The big picture is replacing ExprMetadata
with a rich, node-based representation - that encodes every step of an Expr
.
This might seem like a huge leap to take - but we're in a unique position where a battle-tested solution already exists 😎
So far I've been mapping out what this could look like on (oh-nodes
).
I'm going to open a PR I've opened (#2572) so anyone feel free to comment on that or on this thread.
Notes
I wrote up a bit of guiding mantra of what I'm hoping the end result should look like:
- Each
Expr
method should be representable by a single node- But the node does not need to be unique to the method
- A chain of
Expr
methods should form a plan of operations - We must be able to enforce rules on what plans are permitted:
- Must be flexible to both eager/lazy and individual backends
- Must be flexible to a given context (select, with_columns, filter, group_by)
- Nodes are:
- Immutable, but
- Can be extended/re-written at both the Narwhals & Compliant levels
- Introspectable, but
- Store as little-as-needed for the common case
- Provide properties/methods for computing the less frequent metadata
- Immutable, but
Examples
As everything is represented by different classes - this one is a bit visual 😄
Column selections
from narwhals._plan import demo as nwd
>>> nwd.col("a"), nwd.col("b", "c"), nwd.nth(1), nwd.nth(3, 4, 5)
(Narwhals DummyExpr:
col('a'),
Narwhals DummyExpr:
cols(['b', 'c']),
Narwhals DummyExpr:
nth(1),
Narwhals DummyExpr:
index_columns((3, 4, 5)))
Literals
We can discern the kind of literal that's wrapped:
import polars as pl
from narwhals._plan import demo as nwd
from narwhals._plan.dummy import DummySeries
series = DummySeries.from_native(pl.Series([1.1, 1.2]))
scalar = nwd.lit(5)
series = nwd.lit(series)
>>> scalar, series
(Narwhals DummyExpr:
lit(int: 5),
Narwhals DummyExpr:
lit(Series))
>>> scalar._ir.is_scalar, series._ir.is_scalar
(True, False)
Funky
How about something more complex?
import narwhals as nw
from narwhals._plan import demo as nwd
>>> nwd.col("a").alias("b").cast(nw.Int8()).n_unique() + (nwd.col("c").count() * nwd.lit(10))
Narwhals DummyExpr:
[(col('a').alias('b').cast(Int8).n_unique()) + ([(col('c').count()) * (lit(int: 10))])]
Order dependence
Here I'm trying to enforce the rules from (#2528 (comment)).

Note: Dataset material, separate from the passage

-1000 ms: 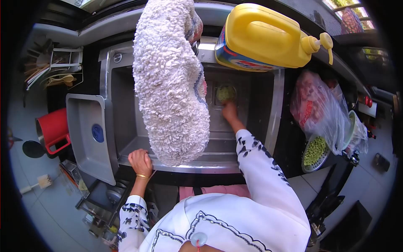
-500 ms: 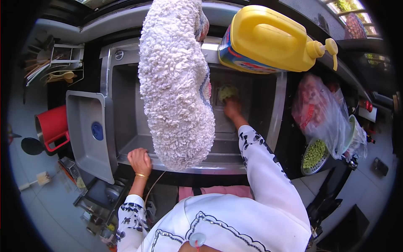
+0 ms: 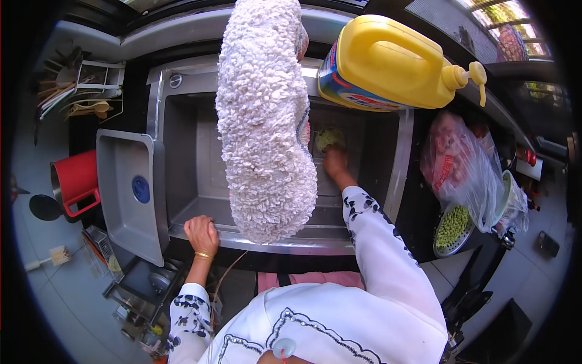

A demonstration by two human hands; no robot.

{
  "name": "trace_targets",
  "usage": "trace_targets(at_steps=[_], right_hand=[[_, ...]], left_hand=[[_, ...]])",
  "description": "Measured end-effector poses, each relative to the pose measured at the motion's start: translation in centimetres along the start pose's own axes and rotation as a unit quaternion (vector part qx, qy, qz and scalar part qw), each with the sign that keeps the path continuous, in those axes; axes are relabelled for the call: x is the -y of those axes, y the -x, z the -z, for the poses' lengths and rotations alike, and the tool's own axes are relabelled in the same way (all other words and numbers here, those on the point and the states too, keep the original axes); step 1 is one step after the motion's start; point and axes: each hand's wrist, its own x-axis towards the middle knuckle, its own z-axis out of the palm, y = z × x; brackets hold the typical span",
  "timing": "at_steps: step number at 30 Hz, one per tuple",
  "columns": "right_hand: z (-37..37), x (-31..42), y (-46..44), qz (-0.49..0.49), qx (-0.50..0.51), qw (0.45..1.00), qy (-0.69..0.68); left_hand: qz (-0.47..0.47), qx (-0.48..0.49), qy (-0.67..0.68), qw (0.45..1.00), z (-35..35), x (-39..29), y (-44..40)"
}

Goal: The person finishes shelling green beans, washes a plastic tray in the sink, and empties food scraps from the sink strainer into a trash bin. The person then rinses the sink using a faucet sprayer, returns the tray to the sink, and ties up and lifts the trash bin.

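Note:
My right hand [image 3: 335, 161] reaches down into the grey sink [image 3: 177, 145], its fingers closed against a pale green, rough-looking clump [image 3: 329, 138] on the basin floor. What exactly that clump is, I cannot make out. At the front left, my left hand [image 3: 202, 235] grips the sink's front rim with curled fingers. A shaggy white towel-like cloth [image 3: 267, 133] stands out close to the camera between both hands and covers the middle of the basin.
A yellow pump bottle [image 3: 388, 60] lies along the back right rim. Left of the basin are a grey tray [image 3: 124, 209] and a red jug [image 3: 76, 182]. On the right are a plastic bag [image 3: 458, 158] and a colander [image 3: 445, 246] of green pieces.
The shaggy cloth appears shifted a little to the right in view. My right hand has moved very slightly at the pale green clump, while my left hand keeps its place on the rim.

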Motion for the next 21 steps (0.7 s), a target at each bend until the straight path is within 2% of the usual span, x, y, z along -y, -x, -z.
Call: trace_targets(at_steps=[8,17,21], right_hand=[[0.1,-0.1,-0.3,-0.019,-0.023,0.998,-0.046],[-0.4,0.1,-0.4,0.002,-0.025,1.000,-0.007],[0.2,0.3,0.8,0.033,-0.061,0.996,-0.052]], left_hand=[[0.008,0.005,0.012,1.000,0.1,-0.1,0.0],[-0.006,0.022,-0.016,1.000,-0.7,0.6,0.6],[-0.003,0.022,-0.011,1.000,-0.3,0.4,0.4]])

The idea would be that we allow the last two variants in lazy backends:
import narwhals as nw
from narwhals._plan import demo as nwd
orderable_1 = nwd.col("a").alias("d").first()
orderable_2 = nwd.col("b").cast(nw.String()).last()
orderable_3 = nwd.col("c").sort_by(nwd.col("e")).first()
orderable_4 = nwd.col("d").last().over(order_by=nwd.col("e", "f", "g"))
The outputs include suggestions that use the actual Expr
orderable_1
>>> nwd.ensure_orderable_rules(orderable_1)
OrderDependentExprError: first() is order-dependent and requires an ordering operation for lazy backends.
Hint:
Instead of:
col('a').alias('d').first()
If you want to aggregate to a single value, try:
col('a').alias('d').sort_by(...).first()
Otherwise, try:
col('a').alias('d').first().over(order_by=...)
orderable_2
>>> nwd.ensure_orderable_rules(orderable_2)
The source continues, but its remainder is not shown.